## Task description
Up to and including the line that contains "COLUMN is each", reproduce every line exactly, beginning with the first line below.

## Exercise materials
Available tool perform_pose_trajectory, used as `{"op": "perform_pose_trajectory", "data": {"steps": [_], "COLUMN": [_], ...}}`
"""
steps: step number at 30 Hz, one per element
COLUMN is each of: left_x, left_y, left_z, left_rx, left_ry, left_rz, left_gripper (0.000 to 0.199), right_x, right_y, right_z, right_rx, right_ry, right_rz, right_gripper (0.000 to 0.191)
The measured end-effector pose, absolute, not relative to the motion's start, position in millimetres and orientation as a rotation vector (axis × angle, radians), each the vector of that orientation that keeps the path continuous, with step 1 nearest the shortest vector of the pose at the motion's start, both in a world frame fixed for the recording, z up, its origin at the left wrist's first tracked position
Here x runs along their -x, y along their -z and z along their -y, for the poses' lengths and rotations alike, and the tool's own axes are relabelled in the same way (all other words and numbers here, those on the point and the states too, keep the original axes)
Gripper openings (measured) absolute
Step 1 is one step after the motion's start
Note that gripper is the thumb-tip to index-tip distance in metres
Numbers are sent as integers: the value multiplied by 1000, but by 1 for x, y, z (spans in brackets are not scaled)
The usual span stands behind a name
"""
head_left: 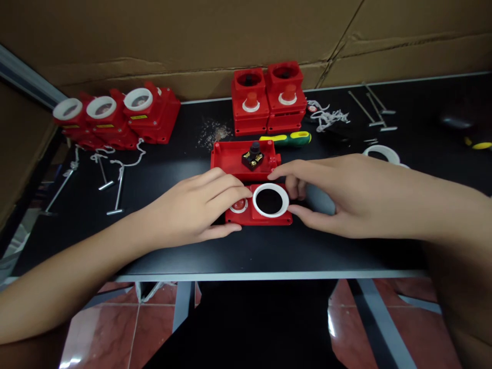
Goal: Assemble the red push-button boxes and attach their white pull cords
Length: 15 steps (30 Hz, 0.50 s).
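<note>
In the head view, a red cover (257, 221) with a red dome and a white ring (286, 204) around a dark round opening lies on the table in front of me. My left hand (209, 205) grips the cover's left end, fingers over the dome side and thumb at the near edge. At the ring's right side is my right hand (323, 192), thumb tip at the rim, index finger stretched past its far side, other fingers curled. Just behind lies an open red box (228, 160) with a black switch block (252, 158) inside.
A yellow-green screwdriver (286, 139) lies behind the box. Two red units (249, 120) stand farther back, and three with white rings (154, 120) at left, with cords and T-shaped rods (116, 192). White string (328, 118), metal rods (371, 108) and another white ring (390, 154) are at right.
</note>
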<state>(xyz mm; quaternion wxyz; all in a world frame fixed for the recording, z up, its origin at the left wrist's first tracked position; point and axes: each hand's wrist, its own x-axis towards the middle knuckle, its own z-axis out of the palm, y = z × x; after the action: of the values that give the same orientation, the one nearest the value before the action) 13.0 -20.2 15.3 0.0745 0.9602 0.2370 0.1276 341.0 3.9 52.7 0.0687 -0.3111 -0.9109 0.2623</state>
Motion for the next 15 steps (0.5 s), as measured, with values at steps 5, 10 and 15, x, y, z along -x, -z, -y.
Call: {"op": "perform_pose_trajectory", "data": {"steps": [5, 10, 15], "left_x": [-13, -13, -13], "left_y": [-16, -17, -15], "left_z": [20, 21, 22], "left_rx": [-2880, -2883, -2882], "left_ry": [-376, -373, -363], "left_rz": [-703, -699, -712], "left_gripper": [40, 39, 40], "right_x": [-340, -339, -336], "right_y": [-48, -51, -51], "right_z": [-4, -4, -2], "right_rx": [813, 858, 967], "right_ry": [-802, -833, -730], "right_rz": [2733, 2734, 2782], "right_gripper": [37, 30, 26]}}
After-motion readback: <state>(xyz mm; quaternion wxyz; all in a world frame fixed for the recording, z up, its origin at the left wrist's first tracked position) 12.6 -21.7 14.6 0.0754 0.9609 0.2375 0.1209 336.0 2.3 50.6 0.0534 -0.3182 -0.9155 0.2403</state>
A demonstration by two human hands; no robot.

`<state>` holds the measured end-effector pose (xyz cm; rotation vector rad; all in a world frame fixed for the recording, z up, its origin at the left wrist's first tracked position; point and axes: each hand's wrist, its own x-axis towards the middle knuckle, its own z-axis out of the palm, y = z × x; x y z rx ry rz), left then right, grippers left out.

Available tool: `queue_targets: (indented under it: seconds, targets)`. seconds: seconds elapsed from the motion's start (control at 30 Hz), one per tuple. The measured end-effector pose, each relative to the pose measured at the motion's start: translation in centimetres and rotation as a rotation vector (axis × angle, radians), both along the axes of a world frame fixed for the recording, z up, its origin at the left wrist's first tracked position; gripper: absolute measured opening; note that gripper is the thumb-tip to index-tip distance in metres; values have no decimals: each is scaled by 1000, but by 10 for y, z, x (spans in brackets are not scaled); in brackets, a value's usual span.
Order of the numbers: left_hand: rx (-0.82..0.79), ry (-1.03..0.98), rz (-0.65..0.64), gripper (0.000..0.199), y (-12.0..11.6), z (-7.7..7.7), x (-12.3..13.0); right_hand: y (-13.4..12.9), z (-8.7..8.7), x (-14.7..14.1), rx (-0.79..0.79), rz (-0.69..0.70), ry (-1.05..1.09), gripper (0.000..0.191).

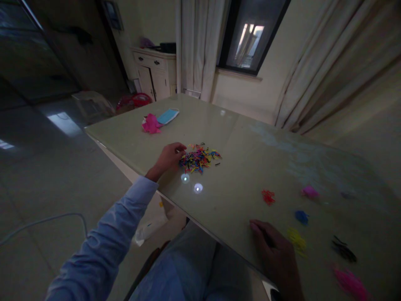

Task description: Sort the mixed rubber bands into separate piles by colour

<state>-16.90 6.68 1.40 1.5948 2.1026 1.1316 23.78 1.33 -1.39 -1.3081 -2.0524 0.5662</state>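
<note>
My left hand (171, 156) rests at the left edge of a mixed pile of small, thin coloured bands (198, 159). Its fingers are curved, with a gap between thumb and forefinger, and nothing shows in it. Near the table's front edge, my right hand (274, 248) has its thumb and forefinger pressed together; whatever may be between them is hidden. Around it lie single-colour heaps: red bands (268, 197), blue bands (301, 216), yellow bands (297, 241), black bands (344, 249), bright pink bands (350, 282) and a lighter pink heap (310, 191).
The glossy pale table (232, 188) reflects light. Toward its far left lie a blue face mask (168, 116) and a crumpled pink thing (151, 124). A white cabinet (155, 75), curtains and a window stand behind. A cable (62, 215) runs across the floor at left.
</note>
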Motion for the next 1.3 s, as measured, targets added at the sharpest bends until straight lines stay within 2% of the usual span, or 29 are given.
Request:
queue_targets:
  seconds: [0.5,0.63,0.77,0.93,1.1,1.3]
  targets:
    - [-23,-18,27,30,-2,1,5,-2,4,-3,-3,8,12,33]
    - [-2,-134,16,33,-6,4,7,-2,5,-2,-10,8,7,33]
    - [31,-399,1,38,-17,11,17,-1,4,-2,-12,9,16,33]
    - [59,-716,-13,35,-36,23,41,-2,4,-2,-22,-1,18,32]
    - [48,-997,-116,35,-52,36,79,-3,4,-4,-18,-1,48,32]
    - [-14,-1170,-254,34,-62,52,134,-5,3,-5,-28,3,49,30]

## Result for this exercise
Available tool perform_pose_trajectory, used as `{"op": "perform_pose_trajectory", "data": {"steps": [_], "COLUMN": [_], ...}}`
"""
steps: step number at 30 Hz, one per element
COLUMN is each of: left_x, left_y, left_z, left_rx, left_ry, left_rz, left_gripper (0.000 to 0.199), right_x, right_y, right_z, right_rx, right_ry, right_rz, right_gripper (0.000 to 0.191)

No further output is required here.